Could you set down exactly the lines in the records below between the line holding "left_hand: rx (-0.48" and the line holding "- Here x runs", inclusive?
[Data listing Boundary: Start]
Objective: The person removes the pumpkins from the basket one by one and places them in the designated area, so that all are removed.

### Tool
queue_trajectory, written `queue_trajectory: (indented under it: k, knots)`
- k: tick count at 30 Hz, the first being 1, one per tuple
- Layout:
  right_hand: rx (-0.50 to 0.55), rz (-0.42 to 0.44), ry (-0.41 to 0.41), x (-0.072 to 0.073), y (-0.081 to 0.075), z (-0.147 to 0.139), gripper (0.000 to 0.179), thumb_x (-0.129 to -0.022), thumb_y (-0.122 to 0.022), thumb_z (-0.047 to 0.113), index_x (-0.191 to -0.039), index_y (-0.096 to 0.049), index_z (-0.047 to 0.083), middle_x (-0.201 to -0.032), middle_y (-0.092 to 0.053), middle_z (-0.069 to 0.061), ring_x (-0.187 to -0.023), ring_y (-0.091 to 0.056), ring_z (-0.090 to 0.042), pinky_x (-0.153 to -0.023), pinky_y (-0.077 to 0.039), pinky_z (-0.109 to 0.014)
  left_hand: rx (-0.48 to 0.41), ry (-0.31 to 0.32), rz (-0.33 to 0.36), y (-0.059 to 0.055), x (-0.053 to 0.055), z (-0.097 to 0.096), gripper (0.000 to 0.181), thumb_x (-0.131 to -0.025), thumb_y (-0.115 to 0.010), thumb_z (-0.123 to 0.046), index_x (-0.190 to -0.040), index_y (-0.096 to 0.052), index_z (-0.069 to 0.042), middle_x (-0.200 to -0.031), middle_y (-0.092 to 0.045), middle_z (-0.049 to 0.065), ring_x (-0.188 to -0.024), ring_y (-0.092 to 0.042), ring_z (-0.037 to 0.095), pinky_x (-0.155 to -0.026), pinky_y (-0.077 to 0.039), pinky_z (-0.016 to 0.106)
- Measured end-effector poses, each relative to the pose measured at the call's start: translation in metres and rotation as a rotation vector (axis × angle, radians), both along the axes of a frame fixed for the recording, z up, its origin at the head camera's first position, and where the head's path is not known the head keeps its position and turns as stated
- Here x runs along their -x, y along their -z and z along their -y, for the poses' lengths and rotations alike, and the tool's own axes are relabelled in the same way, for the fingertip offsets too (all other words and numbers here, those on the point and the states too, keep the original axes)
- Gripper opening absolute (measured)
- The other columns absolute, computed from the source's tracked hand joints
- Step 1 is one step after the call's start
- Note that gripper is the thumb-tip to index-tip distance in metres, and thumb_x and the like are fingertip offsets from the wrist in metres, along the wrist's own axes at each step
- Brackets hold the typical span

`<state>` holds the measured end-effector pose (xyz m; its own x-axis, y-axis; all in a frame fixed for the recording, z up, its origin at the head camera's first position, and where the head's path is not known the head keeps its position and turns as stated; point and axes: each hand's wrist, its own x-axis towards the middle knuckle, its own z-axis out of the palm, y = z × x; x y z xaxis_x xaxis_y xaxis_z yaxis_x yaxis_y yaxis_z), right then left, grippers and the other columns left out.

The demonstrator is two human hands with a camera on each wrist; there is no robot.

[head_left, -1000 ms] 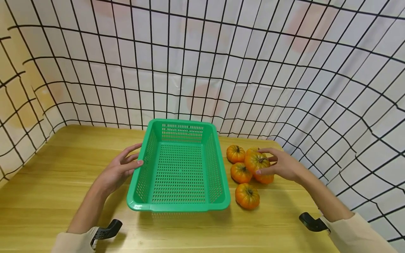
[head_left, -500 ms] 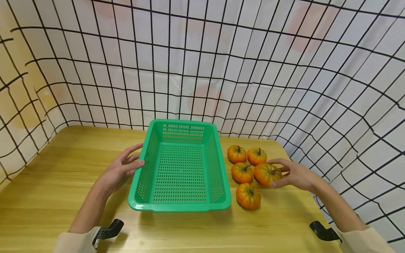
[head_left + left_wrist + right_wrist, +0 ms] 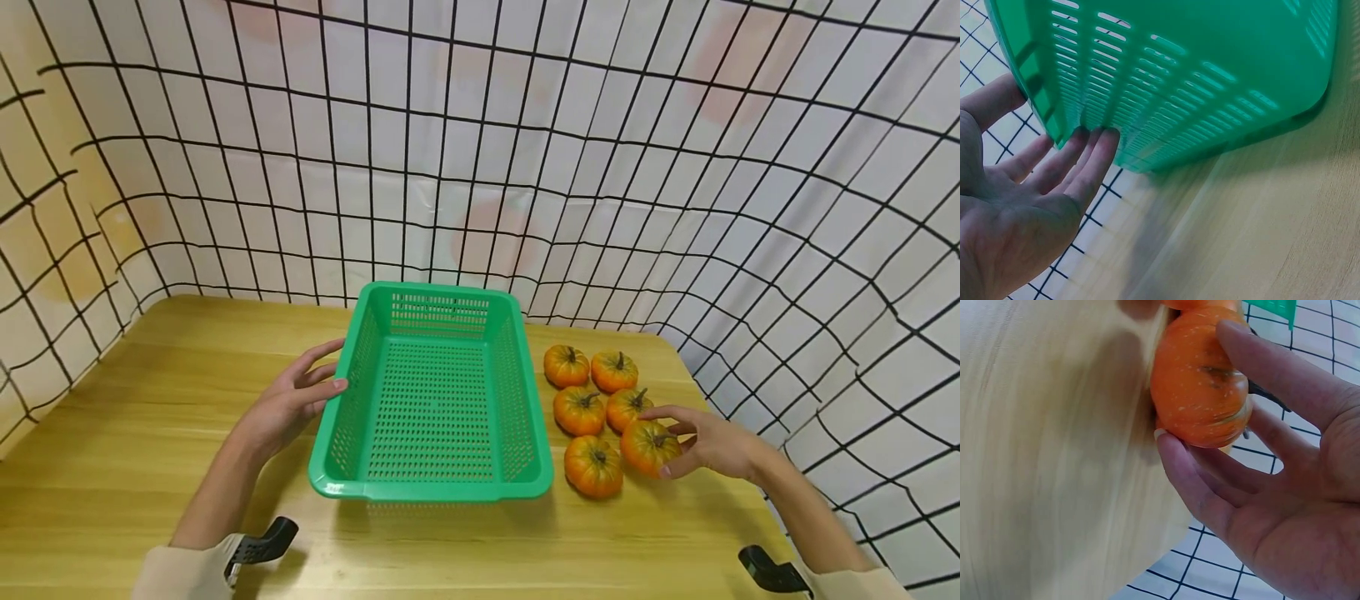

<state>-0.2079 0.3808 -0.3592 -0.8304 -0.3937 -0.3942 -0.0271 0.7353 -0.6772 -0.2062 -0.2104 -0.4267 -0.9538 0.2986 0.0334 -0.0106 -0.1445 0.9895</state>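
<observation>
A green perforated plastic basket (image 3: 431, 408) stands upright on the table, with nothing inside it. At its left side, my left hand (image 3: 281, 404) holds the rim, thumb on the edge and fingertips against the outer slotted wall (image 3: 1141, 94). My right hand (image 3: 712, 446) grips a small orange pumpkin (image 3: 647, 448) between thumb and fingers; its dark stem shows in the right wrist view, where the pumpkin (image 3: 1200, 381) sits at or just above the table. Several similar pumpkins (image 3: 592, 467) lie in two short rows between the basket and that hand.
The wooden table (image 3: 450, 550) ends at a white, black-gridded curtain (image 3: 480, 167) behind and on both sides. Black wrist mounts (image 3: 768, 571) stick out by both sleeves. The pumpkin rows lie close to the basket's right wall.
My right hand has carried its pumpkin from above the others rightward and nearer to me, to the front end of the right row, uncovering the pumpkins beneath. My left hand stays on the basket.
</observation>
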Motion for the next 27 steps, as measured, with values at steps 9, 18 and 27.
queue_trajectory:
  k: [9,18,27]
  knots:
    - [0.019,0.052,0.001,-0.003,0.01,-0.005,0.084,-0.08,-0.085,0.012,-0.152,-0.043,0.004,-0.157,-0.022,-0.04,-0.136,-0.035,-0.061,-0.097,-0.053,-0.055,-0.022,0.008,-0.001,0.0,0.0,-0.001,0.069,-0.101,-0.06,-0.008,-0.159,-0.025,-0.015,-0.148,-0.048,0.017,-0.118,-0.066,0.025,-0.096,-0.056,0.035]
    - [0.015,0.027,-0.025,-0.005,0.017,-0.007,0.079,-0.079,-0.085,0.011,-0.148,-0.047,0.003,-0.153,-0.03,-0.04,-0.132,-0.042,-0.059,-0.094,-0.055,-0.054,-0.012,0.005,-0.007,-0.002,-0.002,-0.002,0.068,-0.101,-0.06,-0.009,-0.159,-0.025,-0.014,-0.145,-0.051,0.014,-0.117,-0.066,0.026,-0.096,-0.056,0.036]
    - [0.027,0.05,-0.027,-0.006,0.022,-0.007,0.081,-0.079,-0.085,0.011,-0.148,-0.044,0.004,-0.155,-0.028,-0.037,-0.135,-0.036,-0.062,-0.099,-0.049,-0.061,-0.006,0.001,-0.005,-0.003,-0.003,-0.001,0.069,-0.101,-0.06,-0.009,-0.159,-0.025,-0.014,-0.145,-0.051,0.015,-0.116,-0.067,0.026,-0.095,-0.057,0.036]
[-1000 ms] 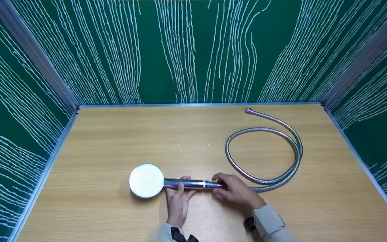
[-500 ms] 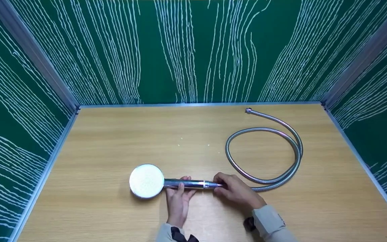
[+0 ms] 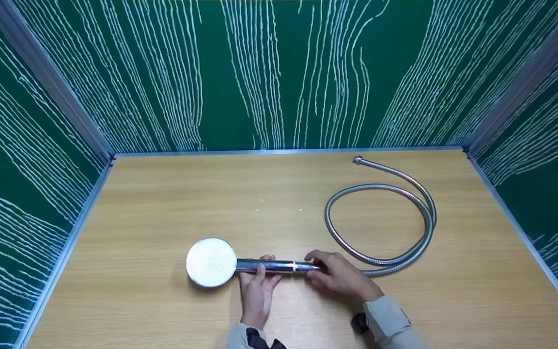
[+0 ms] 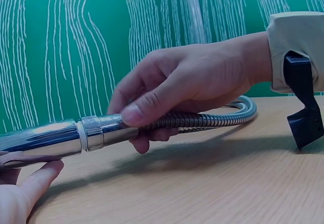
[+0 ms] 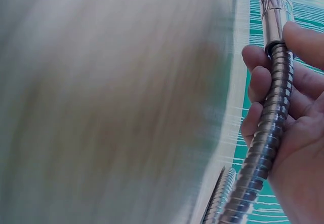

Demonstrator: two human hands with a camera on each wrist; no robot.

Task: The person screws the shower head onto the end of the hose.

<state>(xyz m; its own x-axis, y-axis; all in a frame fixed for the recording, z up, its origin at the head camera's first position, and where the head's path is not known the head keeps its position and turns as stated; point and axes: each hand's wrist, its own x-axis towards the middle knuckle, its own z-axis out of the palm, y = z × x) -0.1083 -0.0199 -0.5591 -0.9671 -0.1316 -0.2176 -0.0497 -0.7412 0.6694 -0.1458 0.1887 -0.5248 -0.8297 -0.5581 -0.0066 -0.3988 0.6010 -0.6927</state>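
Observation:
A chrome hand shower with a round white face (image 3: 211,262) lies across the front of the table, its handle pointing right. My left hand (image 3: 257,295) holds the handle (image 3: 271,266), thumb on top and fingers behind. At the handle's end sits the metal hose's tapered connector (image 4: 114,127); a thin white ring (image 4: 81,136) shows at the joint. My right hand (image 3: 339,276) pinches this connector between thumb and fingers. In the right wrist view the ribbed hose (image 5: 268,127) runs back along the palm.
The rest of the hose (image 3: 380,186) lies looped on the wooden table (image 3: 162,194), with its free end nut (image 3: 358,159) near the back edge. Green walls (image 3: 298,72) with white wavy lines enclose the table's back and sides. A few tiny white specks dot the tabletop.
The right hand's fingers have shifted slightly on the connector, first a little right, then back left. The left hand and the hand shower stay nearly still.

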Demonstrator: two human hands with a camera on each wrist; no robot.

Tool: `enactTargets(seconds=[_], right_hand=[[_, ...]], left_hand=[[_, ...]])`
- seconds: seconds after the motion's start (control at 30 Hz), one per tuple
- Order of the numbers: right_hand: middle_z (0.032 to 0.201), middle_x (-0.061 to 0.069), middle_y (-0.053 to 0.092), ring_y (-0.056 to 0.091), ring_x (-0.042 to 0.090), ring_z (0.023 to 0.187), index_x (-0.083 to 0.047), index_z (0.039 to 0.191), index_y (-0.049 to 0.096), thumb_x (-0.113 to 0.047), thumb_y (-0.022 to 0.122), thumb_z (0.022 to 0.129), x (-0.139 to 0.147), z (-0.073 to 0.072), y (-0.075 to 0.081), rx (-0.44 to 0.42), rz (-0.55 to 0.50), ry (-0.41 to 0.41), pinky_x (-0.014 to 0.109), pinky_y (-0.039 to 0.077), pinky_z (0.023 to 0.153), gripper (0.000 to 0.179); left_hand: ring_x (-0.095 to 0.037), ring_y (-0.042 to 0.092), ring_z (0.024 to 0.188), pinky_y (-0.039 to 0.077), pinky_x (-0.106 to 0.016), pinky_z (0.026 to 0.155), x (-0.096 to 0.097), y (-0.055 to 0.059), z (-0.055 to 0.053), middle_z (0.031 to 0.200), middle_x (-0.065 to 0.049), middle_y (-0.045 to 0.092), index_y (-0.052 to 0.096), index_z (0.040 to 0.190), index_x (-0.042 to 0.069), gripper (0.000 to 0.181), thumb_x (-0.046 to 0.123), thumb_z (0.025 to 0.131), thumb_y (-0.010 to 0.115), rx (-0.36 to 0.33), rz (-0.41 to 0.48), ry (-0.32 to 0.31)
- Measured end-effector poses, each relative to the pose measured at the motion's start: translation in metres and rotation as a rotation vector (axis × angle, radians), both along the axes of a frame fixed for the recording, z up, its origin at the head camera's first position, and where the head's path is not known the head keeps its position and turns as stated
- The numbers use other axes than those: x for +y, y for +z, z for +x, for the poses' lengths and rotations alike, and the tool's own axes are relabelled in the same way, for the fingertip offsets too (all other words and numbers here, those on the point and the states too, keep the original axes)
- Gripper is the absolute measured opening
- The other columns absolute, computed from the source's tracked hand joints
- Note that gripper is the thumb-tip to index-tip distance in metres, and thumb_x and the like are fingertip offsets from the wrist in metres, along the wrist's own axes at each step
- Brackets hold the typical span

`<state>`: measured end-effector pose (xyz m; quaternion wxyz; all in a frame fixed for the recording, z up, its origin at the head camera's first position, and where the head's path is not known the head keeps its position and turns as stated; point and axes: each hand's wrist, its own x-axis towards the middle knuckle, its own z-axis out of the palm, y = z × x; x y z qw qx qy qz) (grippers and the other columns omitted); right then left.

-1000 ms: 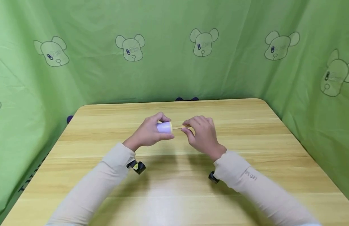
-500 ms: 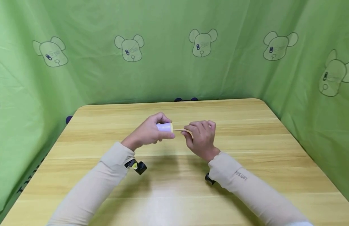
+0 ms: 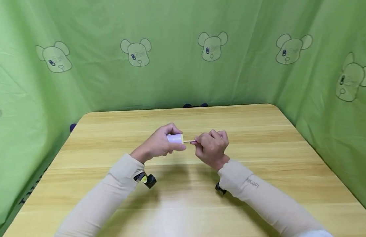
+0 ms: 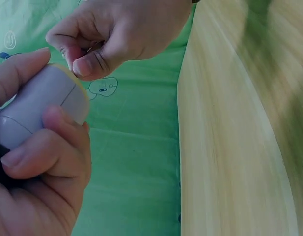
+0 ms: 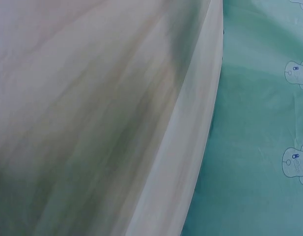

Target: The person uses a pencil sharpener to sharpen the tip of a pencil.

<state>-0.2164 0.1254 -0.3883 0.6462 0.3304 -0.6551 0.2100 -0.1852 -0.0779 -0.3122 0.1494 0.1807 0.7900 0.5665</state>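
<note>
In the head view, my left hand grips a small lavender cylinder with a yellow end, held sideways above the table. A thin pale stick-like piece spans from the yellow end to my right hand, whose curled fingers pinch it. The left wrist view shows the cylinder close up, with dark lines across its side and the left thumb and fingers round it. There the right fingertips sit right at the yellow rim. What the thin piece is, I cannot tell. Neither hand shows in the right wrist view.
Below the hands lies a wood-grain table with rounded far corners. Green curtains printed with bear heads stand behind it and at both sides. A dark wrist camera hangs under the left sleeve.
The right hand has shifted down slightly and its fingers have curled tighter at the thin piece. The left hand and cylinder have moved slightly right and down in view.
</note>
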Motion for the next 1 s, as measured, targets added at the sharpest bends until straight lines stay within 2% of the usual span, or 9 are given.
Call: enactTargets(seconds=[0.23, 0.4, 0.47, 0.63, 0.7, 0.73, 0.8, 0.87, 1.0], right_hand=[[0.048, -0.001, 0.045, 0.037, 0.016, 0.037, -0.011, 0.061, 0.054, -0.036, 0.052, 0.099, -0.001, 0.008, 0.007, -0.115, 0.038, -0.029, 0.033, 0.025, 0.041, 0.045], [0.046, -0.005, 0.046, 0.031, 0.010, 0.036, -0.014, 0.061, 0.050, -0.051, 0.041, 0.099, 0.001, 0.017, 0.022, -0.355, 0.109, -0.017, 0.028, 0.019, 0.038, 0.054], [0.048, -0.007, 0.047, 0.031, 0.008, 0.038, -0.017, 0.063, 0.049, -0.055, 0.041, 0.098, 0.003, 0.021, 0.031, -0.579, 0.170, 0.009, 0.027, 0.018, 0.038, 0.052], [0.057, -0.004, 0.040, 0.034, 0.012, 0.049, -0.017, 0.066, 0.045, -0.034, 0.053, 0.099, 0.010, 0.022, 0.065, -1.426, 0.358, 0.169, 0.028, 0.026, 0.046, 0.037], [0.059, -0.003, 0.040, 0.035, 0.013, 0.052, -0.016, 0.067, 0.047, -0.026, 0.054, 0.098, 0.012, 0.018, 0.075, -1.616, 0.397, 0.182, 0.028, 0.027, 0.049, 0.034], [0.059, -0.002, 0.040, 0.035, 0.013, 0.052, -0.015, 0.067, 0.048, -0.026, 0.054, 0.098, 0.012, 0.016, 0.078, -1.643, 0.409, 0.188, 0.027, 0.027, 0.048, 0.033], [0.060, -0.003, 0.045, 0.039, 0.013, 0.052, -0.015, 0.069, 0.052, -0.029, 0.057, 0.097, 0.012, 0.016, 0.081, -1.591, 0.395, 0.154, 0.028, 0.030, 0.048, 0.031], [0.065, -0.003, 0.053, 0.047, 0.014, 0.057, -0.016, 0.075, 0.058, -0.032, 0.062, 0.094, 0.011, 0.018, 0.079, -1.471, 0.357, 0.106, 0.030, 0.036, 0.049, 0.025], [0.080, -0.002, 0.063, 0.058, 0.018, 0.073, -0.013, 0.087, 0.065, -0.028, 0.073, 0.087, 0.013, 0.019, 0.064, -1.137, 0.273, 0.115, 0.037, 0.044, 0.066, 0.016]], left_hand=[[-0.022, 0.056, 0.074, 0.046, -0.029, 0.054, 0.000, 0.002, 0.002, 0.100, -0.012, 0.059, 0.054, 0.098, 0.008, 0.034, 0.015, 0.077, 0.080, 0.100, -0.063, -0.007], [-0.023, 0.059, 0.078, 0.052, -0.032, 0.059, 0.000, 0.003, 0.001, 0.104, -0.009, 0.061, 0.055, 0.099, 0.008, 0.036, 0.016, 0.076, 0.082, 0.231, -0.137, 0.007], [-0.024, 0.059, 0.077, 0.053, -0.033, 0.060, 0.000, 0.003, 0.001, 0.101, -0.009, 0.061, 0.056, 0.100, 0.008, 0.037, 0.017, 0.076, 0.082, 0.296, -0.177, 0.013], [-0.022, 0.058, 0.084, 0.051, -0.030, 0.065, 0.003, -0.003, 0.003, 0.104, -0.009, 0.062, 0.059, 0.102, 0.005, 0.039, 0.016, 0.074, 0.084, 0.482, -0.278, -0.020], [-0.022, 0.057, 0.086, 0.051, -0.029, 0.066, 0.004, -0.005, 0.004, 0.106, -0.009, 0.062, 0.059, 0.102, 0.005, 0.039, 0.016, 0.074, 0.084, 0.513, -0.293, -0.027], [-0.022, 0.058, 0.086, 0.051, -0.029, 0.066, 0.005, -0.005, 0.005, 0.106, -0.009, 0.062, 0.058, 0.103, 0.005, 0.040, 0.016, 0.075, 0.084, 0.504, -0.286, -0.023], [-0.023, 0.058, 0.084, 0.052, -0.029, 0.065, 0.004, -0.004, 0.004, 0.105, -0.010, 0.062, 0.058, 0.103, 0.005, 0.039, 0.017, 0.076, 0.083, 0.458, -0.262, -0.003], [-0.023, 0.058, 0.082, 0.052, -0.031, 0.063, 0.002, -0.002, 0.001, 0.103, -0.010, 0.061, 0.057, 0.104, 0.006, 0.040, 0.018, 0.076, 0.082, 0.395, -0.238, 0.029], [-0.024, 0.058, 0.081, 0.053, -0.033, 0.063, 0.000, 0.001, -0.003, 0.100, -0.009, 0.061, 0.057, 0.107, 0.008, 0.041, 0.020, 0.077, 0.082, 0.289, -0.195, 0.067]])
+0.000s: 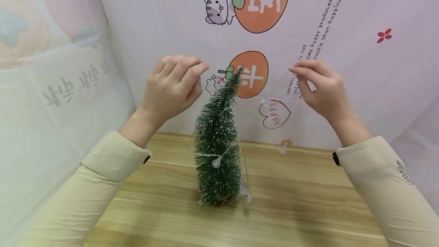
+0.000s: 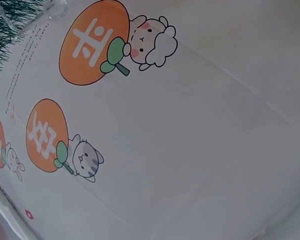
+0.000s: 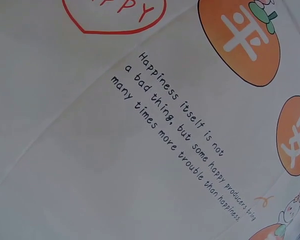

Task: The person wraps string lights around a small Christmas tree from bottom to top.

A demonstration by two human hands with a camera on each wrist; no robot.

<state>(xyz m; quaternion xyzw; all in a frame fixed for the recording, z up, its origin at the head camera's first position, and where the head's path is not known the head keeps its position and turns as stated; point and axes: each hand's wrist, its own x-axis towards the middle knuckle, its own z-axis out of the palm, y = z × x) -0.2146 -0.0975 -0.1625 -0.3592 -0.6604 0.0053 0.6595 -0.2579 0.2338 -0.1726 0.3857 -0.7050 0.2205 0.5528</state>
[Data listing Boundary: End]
Response box >>
  left_hand: rx (-0.48 to 0.41), ry (-0.31 to 0.32), rz (-0.33 to 0.36), y (-0.059 to 0.055), x (-0.053 to 0.055), z (-0.097 to 0.096), gripper (0.000 to 0.181), thumb_x (-0.131 to -0.025), thumb_y (-0.115 to 0.010), thumb_z (-0.123 to 0.046), index_x (-0.190 to -0.040), index_y (-0.096 to 0.052), index_z (-0.069 to 0.042), middle_x (-0.200 to -0.031), middle_y (-0.092 to 0.045), middle_z (-0.049 to 0.065), ring_x (-0.188 to -0.024), ring_y (-0.092 to 0.042), ring_z (-0.037 to 0.095), pinky_x (-0.155 to -0.026), pinky_y (-0.077 to 0.039), pinky_z (-0.016 to 0.106)
- Measured end-effector poses, each relative to the pose measured at the call's start: translation in metres and rotation as a rotation vector (axis × angle, radians), both along the axes of a frame fixed for the recording, z up, its origin at the head camera's first position, and where the head's path is not known the head keeps its position and turns as stated
- Here x runs along their -x, y along their -z and z along their -y, for the poses' lengths and rotations alike, and the tool's own axes are relabelled in the same way, for the fingertip offsets too (all other words and numbers here, those on the point and the states too, keep the original axes)

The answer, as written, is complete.